Grep, ignore warnings
Those warnings are directed to the stderr
stream, as opposed to the standard out file descriptor. You can silence the stderr output by adding 2>/dev/null
to the end of your command.
More directly than filtering the warnings you can disable them by adding -s
:
grep "My term" -sir --exclude-dir="\.svn" --include=*.{cpp,h} ./
There are some compatibility issues with this option. However, this shouldn't be a problem for personal use.

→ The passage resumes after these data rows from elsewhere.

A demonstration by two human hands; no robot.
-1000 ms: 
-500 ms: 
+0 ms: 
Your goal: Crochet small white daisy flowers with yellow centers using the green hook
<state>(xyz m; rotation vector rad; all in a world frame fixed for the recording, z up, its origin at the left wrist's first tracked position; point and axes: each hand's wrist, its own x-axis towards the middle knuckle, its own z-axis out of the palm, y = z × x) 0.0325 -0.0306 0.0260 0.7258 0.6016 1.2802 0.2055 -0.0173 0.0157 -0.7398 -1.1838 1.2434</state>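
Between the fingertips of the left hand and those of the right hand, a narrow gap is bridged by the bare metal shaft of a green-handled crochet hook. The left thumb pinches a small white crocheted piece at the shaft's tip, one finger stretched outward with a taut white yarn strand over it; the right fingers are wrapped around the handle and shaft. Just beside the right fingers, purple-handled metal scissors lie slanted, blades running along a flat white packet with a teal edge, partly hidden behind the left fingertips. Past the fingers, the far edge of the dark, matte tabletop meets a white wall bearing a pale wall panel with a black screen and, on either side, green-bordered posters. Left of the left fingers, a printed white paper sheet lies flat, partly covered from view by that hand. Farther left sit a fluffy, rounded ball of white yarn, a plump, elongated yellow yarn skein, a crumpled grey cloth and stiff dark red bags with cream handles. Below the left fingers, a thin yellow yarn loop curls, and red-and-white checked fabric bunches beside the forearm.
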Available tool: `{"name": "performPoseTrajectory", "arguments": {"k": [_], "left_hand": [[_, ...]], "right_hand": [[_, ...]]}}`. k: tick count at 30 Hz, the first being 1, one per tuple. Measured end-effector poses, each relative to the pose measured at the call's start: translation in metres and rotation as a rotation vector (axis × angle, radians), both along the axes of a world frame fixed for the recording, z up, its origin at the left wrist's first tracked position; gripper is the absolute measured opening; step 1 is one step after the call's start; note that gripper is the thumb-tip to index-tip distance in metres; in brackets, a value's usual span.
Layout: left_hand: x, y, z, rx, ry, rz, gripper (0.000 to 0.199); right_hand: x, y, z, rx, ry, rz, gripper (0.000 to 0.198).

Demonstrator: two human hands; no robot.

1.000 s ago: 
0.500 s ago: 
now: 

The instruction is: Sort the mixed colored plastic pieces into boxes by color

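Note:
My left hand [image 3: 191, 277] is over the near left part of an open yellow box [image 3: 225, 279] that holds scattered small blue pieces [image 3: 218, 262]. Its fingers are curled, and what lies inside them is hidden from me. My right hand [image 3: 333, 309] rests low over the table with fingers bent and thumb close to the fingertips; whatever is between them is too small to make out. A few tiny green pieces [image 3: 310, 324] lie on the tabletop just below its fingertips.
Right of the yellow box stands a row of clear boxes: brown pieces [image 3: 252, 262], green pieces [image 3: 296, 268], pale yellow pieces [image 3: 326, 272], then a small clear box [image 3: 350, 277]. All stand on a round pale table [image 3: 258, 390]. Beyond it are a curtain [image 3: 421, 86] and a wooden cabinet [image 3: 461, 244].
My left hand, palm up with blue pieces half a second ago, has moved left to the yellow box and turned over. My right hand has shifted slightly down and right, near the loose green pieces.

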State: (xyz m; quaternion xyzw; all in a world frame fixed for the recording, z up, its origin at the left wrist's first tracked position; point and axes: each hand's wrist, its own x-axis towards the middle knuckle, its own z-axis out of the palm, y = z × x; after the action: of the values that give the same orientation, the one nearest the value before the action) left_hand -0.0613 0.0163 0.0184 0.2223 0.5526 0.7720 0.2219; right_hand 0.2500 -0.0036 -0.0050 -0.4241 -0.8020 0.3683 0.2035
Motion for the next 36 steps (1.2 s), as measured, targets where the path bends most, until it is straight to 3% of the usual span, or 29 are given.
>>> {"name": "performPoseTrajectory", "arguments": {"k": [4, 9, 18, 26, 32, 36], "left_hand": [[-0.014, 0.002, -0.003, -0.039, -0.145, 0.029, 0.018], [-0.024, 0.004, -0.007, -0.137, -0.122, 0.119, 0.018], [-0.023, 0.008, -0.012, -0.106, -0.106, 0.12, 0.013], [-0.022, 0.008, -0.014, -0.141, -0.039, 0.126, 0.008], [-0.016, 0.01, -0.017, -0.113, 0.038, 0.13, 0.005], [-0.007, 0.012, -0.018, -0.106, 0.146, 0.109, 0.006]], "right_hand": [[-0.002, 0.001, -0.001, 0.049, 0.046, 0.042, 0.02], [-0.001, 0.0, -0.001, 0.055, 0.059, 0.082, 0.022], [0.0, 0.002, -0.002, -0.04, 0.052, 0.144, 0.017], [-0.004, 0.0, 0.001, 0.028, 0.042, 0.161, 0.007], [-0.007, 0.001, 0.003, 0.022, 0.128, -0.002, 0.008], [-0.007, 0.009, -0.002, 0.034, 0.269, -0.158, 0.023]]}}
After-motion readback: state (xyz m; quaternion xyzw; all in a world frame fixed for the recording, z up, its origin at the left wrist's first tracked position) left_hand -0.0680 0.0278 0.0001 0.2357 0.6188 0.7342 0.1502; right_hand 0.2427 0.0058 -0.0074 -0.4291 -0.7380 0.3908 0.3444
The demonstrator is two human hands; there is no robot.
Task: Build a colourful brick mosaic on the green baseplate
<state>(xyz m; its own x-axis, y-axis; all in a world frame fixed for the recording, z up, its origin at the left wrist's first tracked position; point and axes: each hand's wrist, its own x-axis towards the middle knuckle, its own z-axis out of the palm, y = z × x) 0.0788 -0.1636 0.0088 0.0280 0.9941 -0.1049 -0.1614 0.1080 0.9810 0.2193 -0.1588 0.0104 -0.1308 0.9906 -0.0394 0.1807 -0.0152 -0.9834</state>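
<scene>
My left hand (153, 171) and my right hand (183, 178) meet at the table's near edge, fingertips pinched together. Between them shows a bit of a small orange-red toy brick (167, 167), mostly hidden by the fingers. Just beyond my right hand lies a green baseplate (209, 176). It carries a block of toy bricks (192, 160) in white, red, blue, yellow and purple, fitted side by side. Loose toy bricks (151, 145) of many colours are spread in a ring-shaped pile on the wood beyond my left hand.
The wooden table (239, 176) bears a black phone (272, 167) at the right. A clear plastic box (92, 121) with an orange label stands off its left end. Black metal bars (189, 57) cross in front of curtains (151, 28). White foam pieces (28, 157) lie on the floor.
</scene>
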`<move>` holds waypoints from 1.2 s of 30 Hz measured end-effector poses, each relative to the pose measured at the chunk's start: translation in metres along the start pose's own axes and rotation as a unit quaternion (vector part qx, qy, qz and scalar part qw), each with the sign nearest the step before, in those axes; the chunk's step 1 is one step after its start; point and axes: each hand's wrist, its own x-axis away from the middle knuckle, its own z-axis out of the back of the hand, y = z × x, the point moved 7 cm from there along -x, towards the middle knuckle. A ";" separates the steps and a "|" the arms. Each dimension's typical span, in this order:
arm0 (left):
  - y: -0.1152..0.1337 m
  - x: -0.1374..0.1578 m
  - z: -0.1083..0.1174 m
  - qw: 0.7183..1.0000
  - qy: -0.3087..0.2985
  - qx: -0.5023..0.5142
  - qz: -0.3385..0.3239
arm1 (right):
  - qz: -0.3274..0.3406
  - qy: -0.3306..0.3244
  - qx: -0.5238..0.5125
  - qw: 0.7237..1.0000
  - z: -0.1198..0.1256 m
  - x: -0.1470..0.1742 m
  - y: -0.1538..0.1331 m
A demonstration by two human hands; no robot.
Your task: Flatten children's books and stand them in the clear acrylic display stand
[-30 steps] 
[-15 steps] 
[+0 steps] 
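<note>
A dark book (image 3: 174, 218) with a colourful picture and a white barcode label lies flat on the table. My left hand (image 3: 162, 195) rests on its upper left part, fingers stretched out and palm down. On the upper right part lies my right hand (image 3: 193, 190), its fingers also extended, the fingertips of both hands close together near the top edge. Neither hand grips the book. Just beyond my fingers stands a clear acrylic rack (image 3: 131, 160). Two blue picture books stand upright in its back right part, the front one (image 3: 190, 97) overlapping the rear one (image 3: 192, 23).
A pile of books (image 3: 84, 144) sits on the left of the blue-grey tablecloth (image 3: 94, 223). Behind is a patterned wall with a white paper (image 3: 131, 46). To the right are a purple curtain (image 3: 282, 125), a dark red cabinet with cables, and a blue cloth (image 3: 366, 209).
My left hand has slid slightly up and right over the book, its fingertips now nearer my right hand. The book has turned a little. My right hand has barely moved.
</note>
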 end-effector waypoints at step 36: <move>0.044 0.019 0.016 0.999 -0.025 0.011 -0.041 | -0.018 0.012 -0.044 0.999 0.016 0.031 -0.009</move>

-s, --no-messages: Suppress error messages about nonexistent or unreadable files. Portability note: unlike GNU grep, 7th Edition Unix grep did not conform to POSIX, because it lacked -q and its -s option behaved like GNU grep's -q option. USG-style grep also lacked -q but its -s option behaved like GNU grep. Portable shell scripts should avoid both -q and -s and should redirect standard and error output to /dev/null instead. (-s is specified by POSIX.)
I used to get a ton of annoying messages like this:
grep: commands: Is a directory
grep: events: Is a directory
grep: views: Is a directory
The reason is that the --directories
flag is defaulted to read
. I changed it to recurse
; if you don't want it to automatically do a recursive search you can use skip
instead.
The easiest way to handle this all the time is to set it in an environment variable. In ~/.bash_profile
or ~/.bashrc
depending on your distro:
export GREP_OPTIONS='--directories=recurse'
Now it automatically suppresses those messages any time I use grep.
Another option is the --no-messages
flag, shorthand -s
. This will also get rid of the Is a directory
messages, but it also suppresses other messages which might be more useful. For example, if you're doing a nested search in */*/*
and no such file of that pattern exists, it won't tell you that.